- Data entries
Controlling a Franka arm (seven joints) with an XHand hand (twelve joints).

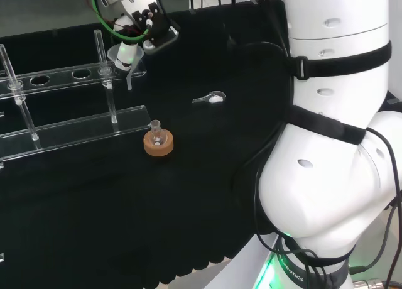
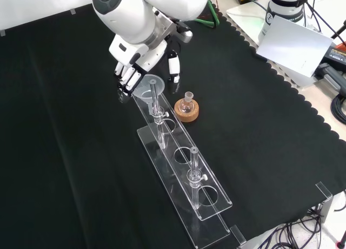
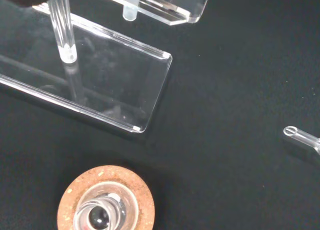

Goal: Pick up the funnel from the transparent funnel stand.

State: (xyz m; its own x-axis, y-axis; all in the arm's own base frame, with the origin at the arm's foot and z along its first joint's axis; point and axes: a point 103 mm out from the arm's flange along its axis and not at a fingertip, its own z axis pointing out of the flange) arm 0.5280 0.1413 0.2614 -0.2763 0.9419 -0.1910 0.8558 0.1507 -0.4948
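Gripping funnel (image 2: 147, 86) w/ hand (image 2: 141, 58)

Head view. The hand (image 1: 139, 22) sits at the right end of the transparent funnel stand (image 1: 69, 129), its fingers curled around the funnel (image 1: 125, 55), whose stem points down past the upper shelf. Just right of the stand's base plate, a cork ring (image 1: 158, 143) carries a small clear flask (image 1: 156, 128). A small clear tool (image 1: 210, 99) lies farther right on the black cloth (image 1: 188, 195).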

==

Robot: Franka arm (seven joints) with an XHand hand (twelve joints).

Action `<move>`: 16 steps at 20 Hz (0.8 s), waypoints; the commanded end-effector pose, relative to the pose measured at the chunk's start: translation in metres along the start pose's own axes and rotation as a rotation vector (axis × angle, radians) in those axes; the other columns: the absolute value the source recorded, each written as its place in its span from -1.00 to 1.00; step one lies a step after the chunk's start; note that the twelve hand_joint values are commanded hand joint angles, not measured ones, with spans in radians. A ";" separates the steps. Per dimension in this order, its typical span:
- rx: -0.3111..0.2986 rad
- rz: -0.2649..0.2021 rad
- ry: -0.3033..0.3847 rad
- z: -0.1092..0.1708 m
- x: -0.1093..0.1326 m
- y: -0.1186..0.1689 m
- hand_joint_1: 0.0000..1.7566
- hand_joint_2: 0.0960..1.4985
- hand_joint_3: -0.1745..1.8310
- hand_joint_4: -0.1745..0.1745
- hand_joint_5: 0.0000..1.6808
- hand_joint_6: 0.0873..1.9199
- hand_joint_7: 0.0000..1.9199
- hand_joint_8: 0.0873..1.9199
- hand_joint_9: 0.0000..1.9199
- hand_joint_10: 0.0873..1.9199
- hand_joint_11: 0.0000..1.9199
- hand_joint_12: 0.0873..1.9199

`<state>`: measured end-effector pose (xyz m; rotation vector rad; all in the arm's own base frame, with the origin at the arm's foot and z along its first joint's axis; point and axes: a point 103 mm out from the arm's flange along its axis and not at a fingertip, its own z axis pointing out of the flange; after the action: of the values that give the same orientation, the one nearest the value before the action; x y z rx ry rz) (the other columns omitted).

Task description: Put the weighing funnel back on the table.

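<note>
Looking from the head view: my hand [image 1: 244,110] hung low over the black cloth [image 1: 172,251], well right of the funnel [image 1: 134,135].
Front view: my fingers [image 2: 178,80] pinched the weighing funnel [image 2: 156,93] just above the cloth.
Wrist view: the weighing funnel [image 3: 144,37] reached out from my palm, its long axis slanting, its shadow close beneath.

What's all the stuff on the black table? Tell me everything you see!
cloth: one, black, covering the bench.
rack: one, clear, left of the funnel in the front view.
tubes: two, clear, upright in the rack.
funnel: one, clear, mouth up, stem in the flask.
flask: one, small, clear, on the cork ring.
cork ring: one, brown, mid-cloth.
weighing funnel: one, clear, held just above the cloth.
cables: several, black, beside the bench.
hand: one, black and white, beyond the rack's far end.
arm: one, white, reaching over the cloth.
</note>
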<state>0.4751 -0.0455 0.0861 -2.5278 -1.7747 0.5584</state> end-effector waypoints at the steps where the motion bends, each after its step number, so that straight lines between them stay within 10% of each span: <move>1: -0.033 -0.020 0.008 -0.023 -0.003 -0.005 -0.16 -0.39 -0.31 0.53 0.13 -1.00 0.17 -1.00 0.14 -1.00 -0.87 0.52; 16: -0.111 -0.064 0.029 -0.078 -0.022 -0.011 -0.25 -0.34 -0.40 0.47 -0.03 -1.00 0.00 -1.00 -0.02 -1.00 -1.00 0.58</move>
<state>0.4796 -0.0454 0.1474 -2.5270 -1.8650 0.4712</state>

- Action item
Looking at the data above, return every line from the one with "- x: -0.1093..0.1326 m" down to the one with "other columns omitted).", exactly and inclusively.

- The completed task
- x: -0.1093..0.1326 m
- y: -0.1186..0.1689 m
- hand_joint_1: 0.0000..1.7566
- hand_joint_2: 0.0960..1.4985
- hand_joint_3: -0.1745..1.8310
- hand_joint_4: -0.1745..0.1745
- hand_joint_5: 0.0000..1.6808
- hand_joint_6: 0.0873..1.9199
- hand_joint_7: 0.0000..1.9199
- hand_joint_8: 0.0873..1.9199
- hand_joint_9: 0.0000..1.9199
- hand_joint_10: 0.0873..1.9199
- hand_joint_11: 0.0000..1.9199
- hand_joint_12: 0.0873..1.9199

`<state>`: measured end-effector pose (xyz m; rotation vector rad; all in the arm's own base frame, with the origin at the arm's foot and z along its first joint's axis; point and axes: a point 103 mm out from the arm's flange along its axis and not at a fingertip, its own z axis pointing out of the flange; after the action: of the values that give the same orientation, the one nearest the value before the action; x y z rx ry rz) (the other columns omitted).

This exercise is now finished.